=== TASK OBJECTIVE ===
Every line of the data below should be printed exactly. Nothing may be dropped.

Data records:
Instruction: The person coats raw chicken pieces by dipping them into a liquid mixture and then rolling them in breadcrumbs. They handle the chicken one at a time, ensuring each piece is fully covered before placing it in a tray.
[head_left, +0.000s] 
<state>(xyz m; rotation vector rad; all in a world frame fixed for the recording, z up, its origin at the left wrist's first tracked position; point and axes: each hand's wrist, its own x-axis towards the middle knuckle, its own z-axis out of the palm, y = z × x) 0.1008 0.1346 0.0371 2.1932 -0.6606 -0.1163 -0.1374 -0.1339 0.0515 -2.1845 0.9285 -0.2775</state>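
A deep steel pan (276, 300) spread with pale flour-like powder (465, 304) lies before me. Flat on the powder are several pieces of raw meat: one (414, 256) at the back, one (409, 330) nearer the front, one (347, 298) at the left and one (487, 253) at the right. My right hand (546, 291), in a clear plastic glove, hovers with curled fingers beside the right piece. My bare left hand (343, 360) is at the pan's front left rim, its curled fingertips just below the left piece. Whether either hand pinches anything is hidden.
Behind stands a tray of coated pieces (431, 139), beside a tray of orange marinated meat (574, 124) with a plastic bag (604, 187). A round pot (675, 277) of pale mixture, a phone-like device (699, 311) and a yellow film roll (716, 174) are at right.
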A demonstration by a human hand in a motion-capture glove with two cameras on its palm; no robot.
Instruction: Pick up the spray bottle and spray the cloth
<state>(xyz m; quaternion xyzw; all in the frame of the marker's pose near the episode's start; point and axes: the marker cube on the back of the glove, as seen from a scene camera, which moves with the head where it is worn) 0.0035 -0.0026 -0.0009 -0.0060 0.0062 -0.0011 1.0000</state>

=== RESPONSE TO THE TASK ===
Instruction: The person coats raw chicken pieces by dipping them into a liquid mixture and then rolling them in breadcrumbs. They handle the chicken one at a time, ensuring each piece is fully covered before placing it in a tray.
[head_left, +0.000s] 
<state>(xyz m; rotation vector rad; all in a world frame fixed for the recording, z up, its origin at the left wrist's first tracked position; point and axes: each hand's wrist, its own x-axis towards the middle knuckle, its own z-axis out of the palm, y = z × x) 0.1008 0.1346 0.0371 2.1932 -0.6606 -0.1163 -0.1374 -0.1339 0.0515 -2.1845 0.9285 -0.2775</state>
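A deep steel pan (276, 300) spread with pale flour-like powder (465, 304) lies before me. Flat on the powder are several pieces of raw meat: one (414, 256) at the back, one (409, 330) nearer the front, one (347, 298) at the left and one (487, 253) at the right. My right hand (546, 291), in a clear plastic glove, hovers with curled fingers beside the right piece. My bare left hand (343, 360) is at the pan's front left rim, its curled fingertips just below the left piece. Whether either hand pinches anything is hidden.
Behind stands a tray of coated pieces (431, 139), beside a tray of orange marinated meat (574, 124) with a plastic bag (604, 187). A round pot (675, 277) of pale mixture, a phone-like device (699, 311) and a yellow film roll (716, 174) are at right.
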A demonstration by a human hand in a motion-capture glove with two cameras on its palm; no robot.
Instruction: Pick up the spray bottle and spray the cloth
<state>(xyz m; quaternion xyzw; all in the frame of the marker's pose near the episode's start; point and axes: the marker cube on the back of the glove, as seen from a scene camera, which moves with the head where it is worn) 0.0035 -0.0026 -0.0009 -0.0060 0.0062 -0.0011 1.0000</state>

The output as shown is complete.